DIRECTIONS: Print the lines that run from the line with "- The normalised" to the line with "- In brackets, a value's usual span", keeping both end lines, exactly as they appear in the entries below, and nothing else.

THE RECORDS:

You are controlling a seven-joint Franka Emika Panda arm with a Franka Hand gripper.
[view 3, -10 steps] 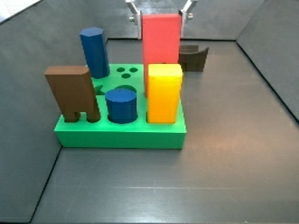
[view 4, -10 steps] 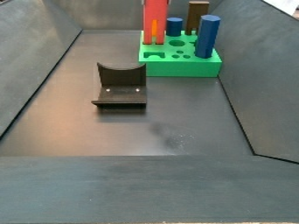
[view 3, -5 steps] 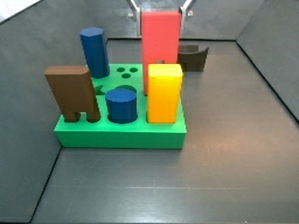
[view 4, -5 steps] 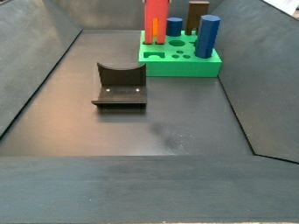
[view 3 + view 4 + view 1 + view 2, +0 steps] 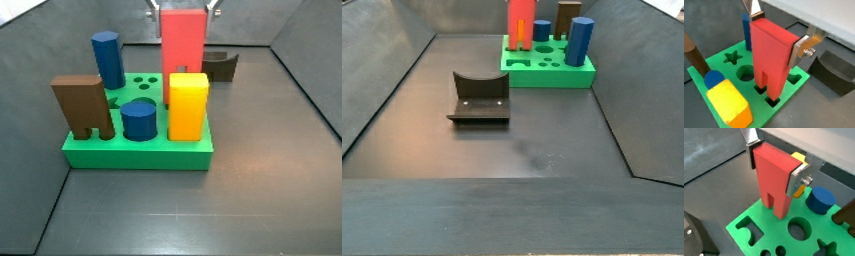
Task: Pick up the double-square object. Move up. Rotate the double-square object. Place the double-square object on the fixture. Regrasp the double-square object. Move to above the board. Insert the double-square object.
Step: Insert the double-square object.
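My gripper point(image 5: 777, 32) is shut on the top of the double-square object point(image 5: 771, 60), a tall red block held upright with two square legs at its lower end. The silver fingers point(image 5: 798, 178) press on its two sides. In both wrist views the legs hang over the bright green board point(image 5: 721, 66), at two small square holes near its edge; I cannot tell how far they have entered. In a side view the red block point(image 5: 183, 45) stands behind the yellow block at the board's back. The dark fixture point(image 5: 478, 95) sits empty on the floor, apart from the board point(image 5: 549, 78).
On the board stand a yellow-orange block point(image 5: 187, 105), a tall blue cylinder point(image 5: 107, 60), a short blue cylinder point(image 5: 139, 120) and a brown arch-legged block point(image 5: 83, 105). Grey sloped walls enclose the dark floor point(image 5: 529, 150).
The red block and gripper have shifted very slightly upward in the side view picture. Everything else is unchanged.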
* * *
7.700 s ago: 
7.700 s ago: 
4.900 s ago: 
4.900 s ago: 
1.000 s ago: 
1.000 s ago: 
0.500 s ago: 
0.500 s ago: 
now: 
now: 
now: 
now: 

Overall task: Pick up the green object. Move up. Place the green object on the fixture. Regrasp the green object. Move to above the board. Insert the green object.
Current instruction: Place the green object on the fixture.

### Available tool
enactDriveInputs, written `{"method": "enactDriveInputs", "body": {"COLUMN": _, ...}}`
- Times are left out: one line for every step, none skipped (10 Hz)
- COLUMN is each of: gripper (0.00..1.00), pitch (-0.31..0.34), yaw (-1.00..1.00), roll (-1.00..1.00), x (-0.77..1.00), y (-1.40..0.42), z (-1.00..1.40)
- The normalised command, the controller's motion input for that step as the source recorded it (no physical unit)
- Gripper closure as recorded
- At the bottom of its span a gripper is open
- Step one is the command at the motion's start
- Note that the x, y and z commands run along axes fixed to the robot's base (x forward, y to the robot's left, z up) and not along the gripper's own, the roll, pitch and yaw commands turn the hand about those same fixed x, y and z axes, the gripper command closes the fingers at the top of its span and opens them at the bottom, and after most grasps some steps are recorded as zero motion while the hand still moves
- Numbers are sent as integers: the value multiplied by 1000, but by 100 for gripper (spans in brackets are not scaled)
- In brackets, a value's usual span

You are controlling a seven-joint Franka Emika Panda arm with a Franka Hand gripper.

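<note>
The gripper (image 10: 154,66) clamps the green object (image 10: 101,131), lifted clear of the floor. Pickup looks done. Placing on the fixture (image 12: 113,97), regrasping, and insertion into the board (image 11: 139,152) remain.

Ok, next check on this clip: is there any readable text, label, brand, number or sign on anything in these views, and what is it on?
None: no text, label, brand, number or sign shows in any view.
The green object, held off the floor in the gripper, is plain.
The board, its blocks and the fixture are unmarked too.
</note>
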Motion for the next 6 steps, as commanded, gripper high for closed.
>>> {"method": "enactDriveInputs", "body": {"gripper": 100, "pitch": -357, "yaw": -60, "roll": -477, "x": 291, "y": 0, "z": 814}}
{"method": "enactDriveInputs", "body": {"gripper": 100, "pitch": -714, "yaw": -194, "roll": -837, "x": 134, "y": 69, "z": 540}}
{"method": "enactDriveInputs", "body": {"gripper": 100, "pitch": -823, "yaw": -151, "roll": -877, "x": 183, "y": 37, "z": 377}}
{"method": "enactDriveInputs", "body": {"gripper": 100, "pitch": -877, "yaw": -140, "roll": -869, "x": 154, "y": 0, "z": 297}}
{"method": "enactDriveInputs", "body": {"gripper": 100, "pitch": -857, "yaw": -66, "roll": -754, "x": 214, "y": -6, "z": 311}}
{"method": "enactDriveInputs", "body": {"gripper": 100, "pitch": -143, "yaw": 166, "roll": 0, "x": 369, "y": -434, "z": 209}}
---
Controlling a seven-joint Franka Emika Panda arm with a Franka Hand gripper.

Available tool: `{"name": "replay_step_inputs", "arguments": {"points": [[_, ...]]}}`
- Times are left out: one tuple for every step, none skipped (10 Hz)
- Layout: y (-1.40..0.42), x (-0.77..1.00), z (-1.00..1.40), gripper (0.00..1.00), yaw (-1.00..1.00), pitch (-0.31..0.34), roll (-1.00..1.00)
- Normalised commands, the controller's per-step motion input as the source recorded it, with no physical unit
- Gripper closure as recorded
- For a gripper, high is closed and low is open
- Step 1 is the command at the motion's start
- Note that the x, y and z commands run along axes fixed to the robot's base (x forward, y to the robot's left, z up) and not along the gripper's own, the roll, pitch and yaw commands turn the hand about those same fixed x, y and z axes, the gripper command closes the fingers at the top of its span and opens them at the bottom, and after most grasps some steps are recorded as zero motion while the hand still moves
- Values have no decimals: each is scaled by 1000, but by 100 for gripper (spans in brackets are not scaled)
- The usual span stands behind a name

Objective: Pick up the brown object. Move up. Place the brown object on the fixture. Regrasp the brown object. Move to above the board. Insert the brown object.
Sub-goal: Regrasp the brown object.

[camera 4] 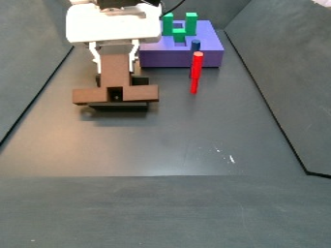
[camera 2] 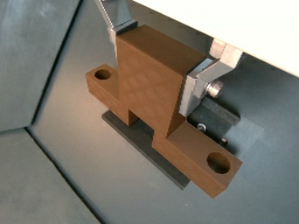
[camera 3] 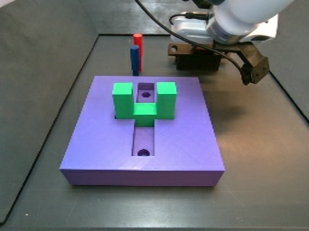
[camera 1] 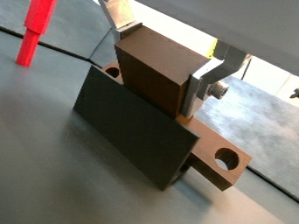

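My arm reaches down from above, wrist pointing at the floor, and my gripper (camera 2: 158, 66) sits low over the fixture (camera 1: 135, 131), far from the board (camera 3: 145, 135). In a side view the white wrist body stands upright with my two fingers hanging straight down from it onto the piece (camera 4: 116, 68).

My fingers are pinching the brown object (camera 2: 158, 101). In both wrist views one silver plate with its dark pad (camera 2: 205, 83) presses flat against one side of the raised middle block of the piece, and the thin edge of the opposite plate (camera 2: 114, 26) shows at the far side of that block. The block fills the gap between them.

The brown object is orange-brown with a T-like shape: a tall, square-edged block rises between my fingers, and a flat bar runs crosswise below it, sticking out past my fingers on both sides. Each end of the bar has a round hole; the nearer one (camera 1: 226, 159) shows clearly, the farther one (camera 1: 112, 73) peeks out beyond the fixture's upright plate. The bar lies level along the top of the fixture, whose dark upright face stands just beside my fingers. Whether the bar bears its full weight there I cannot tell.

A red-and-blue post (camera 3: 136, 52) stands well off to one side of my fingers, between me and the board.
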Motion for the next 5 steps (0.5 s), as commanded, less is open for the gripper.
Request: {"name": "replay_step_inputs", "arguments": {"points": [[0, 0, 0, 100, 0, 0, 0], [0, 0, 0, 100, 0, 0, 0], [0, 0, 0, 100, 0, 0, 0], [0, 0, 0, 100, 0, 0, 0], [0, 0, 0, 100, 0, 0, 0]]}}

FINISHED EXERCISE:
- The normalised command, the controller's motion input for that step as the source recorded it (no physical unit)
- Gripper closure as recorded
- At the bottom of its span a gripper is open
- Step one is the command at the motion's start
- Note that the x, y and z commands run along axes fixed to the robot's base (x forward, y to the robot's left, z up) and not along the gripper's own, the roll, pitch and yaw commands turn the hand about those same fixed x, y and z axes, the gripper command closes the fingers at the top of its span and opens them at the bottom, and after most grasps some steps are recorded as zero motion while the hand still moves
- Numbers are sent as integers: the value multiplied by 1000, but by 100 for gripper (spans in brackets are not scaled)
- In brackets, a value's usual span

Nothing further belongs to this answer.